The new conservative government plans to cut subsidies for onshore windfarms and give the right to decide about future large-scale projects to local communities.
Under the new Energy Bill currently discussed by the UK government, the approval of the Energy Secretary will no longer be required for the construction of wind farms of more than 50 megawatts consisting of tens of wind turbines, it was revealed in the Queen's Speech.
Instead, local authorities will have the final say on projects in England and Wales.
The decision to end the subsidies has been motivated by what the government claims is lack of public support for the installations in the countryside. The announcement has received mixed responses.
“Measures to devolve decisions about on-shore wind power to local authority level, in treating one technology in a different way to others, potentially reduce investor confidence by implying political interference, IET’s energy expert Simon Harrison commented.
“However, with on-shore wind currently one of the lowest-cost renewable energy sources, increasing numbers of communities are likely to see the worth of local renewable energy if it is well-planned."
Industry body RenewableUK calculated that subsidies for onshore wind added just £10 to the average consumer bill last year.
"Singling out one of the most popular and lowest cost forms of energy technology for different treatment in the planning system sends a worrying message to investors across the energy sector, said Maria McCaffery, chief executive of RenewableUK.
"Onshore wind is committed to being a good neighbour to the local communities in which it is hosted, providing substantial economic advantages to the region including the ground-breaking community benefits it pays, so we are confident that local authorities should recognise the value of these projects.”
According to the most recent survey from the Department of Energy and Climate Change, onshore wind was favoured by fewer people than offshore wind, wave and tidal energy and solar power.

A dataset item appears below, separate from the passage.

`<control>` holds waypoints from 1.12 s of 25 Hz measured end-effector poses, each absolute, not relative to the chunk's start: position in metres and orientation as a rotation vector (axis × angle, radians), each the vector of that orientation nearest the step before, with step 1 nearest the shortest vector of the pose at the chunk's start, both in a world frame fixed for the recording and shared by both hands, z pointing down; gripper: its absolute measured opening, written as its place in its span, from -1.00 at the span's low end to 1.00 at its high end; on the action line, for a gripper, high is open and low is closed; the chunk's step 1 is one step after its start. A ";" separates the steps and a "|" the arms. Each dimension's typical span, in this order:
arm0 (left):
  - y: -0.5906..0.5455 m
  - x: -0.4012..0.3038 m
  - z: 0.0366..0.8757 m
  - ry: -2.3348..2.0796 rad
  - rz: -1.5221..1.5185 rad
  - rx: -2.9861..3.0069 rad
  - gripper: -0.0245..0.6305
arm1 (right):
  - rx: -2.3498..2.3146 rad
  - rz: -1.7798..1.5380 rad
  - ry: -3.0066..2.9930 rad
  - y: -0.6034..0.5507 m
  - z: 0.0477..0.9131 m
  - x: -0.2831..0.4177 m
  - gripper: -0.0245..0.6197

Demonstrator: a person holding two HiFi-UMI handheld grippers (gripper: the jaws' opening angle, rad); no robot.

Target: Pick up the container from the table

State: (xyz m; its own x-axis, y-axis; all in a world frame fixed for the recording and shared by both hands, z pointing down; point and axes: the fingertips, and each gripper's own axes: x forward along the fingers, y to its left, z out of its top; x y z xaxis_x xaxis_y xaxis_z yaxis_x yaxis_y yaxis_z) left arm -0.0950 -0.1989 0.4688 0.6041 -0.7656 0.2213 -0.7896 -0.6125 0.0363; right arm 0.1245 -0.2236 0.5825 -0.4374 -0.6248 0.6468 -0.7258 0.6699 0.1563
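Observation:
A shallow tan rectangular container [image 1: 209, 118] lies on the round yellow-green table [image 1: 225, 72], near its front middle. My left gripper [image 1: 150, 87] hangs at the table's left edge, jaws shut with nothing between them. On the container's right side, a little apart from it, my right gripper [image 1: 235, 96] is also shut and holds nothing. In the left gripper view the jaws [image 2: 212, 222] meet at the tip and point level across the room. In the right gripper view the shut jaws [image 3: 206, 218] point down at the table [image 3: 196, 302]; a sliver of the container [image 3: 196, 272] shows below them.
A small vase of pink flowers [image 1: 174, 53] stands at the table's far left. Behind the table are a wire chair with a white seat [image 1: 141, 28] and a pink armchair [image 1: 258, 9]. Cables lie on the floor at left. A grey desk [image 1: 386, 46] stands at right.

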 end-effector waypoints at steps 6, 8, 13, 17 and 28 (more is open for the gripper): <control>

However, it still received backing of 65 per cent of the surveyed population.
Across the UK, 7,134 MW of onshore wind projects with 2,836 turbines are awaiting consent. Some 45 sites of 50MW or above are awaiting the go-ahead, but most of them, 37 schemes, are in Scotland which is not affected by the changes.
There are seven large scale projects in Wales and none in England currently in the planning system, while one scheme is awaiting consent in Northern Ireland, where the changes would also not affect the planning regime.
Onshore wind farms totalling 4,945 turbines across the UK are already in operation, a further 619 turbines are being put up, and projects with 2,895 turbines have consent - although not all of them will necessarily go ahead, according to RenewableUK.
"The proposed approach contradicts the Government's manifesto commitment to 'meet our climate change commitments, cutting carbon emissions as cheaply as possible, to save you money as the cost of substituting more expensive alternative technologies in place of onshore wind would needlessly add several hundred million pounds every year to energy bills,” said Ian Marchant, chairman of Infinis Energy, speaking on behalf of the British Wind partnership.
"It surely cannot be the Government's intention to deny local communities the chance to host onshore wind projects if that is what they want to do.
The Energy Bill also includes measures aimed at increasing energy security and boosting domestic oil and gas production, including giving the Oil and Gas Authority the powers to become a robust, independent regulator and enable it to maximise the economic recovery of oil and gas from UK waters.